EXERCISE DETAILS: Every line below should be duplicated exactly.

PROVIDED MATERIAL:
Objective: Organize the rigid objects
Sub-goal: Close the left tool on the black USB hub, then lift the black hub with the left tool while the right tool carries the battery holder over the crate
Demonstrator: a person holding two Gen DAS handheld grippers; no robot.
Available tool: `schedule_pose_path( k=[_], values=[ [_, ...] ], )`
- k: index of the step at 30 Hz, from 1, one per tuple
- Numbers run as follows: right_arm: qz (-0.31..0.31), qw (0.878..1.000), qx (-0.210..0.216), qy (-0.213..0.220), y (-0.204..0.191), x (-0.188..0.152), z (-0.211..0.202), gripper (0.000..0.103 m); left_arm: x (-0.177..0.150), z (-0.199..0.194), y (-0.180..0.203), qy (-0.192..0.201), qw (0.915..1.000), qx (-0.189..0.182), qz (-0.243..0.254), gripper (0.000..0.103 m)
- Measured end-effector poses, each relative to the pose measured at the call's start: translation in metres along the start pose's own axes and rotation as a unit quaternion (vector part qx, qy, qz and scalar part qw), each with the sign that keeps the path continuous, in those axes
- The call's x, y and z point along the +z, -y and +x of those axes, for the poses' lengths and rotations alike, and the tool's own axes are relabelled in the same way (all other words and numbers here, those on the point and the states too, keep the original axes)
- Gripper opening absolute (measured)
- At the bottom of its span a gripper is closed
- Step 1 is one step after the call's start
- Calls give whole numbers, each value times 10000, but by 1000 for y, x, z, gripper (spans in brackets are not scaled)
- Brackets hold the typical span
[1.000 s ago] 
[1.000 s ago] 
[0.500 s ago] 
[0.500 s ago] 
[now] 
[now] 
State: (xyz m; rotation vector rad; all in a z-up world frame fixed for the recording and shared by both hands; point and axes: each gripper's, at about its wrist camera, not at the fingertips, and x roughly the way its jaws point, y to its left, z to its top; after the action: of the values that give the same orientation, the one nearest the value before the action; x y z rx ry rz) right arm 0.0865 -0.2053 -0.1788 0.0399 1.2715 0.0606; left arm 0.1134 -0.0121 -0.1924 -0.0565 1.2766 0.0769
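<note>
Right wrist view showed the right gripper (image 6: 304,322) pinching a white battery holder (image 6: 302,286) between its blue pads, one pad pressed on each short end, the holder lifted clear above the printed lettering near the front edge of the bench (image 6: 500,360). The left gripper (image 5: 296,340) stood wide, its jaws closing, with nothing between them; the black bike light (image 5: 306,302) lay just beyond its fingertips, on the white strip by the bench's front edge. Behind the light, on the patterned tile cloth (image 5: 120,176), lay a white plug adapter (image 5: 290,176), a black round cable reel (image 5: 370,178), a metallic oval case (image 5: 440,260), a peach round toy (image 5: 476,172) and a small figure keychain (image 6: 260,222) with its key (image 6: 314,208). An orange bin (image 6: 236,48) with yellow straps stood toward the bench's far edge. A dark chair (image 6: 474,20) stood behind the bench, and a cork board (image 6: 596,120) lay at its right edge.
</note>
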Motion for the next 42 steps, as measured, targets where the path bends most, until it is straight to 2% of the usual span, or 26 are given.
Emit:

WRITTEN SOLUTION:
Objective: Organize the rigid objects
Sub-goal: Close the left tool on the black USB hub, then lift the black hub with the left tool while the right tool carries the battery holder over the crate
Demonstrator: a person holding two Gen DAS handheld grippers; no robot.
Available tool: `schedule_pose_path( k=[_], values=[ [_, ...] ], )`
- k: index of the step at 30 Hz, from 1, one per tuple
- Numbers run as follows: right_arm: qz (-0.31..0.31), qw (0.878..1.000), qx (-0.210..0.216), qy (-0.213..0.220), y (-0.204..0.191), x (-0.188..0.152), z (-0.211..0.202), gripper (0.000..0.103 m); left_arm: x (-0.177..0.150), z (-0.199..0.194), y (-0.180..0.203), qy (-0.192..0.201), qw (0.915..1.000), qx (-0.189..0.182), qz (-0.243..0.254), gripper (0.000..0.103 m)
- Measured end-effector poses, each relative to the pose measured at the call's start: translation in metres along the start pose's own axes and rotation as a unit quaternion (vector part qx, qy, qz and scalar part qw), each with the sign that keeps the path continuous, in those axes
- The call's x, y and z point along the +z, -y and +x of those axes, for the poses' lengths and rotations alike, and the tool's own axes are relabelled in the same way (all other words and numbers here, those on the point and the states too, keep the original axes)
- Gripper opening absolute (measured)
- At the bottom of its span a gripper is closed
- Step 1 is one step after the call's start
- Calls give whole numbers, each value times 10000, but by 1000 for y, x, z, gripper (spans in brackets are not scaled)
- Brackets hold the typical span
[1.000 s ago] 
[1.000 s ago] 
[0.500 s ago] 
[0.500 s ago] 
[now] 
[now] 
State: (xyz m; rotation vector rad; all in a z-up world frame fixed for the recording and shared by both hands; point and axes: each gripper's, at about its wrist camera, not at the fingertips, and x roughly the way its jaws point, y to its left, z to its top; after the action: of the values that give the same orientation, the one nearest the value before the action; x y z rx ry rz) right arm 0.0865 -0.2053 -0.1788 0.0399 1.2715 0.0606; left arm 0.1134 -0.0121 -0.1924 -0.0565 1.2766 0.0769
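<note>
Right wrist view showed the right gripper (image 6: 304,322) pinching a white battery holder (image 6: 302,286) between its blue pads, one pad pressed on each short end, the holder lifted clear above the printed lettering near the front edge of the bench (image 6: 500,360). The left gripper (image 5: 296,340) stood wide, its jaws closing, with nothing between them; the black bike light (image 5: 306,302) lay just beyond its fingertips, on the white strip by the bench's front edge. Behind the light, on the patterned tile cloth (image 5: 120,176), lay a white plug adapter (image 5: 290,176), a black round cable reel (image 5: 370,178), a metallic oval case (image 5: 440,260), a peach round toy (image 5: 476,172) and a small figure keychain (image 6: 260,222) with its key (image 6: 314,208). An orange bin (image 6: 236,48) with yellow straps stood toward the bench's far edge. A dark chair (image 6: 474,20) stood behind the bench, and a cork board (image 6: 596,120) lay at its right edge.
</note>
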Motion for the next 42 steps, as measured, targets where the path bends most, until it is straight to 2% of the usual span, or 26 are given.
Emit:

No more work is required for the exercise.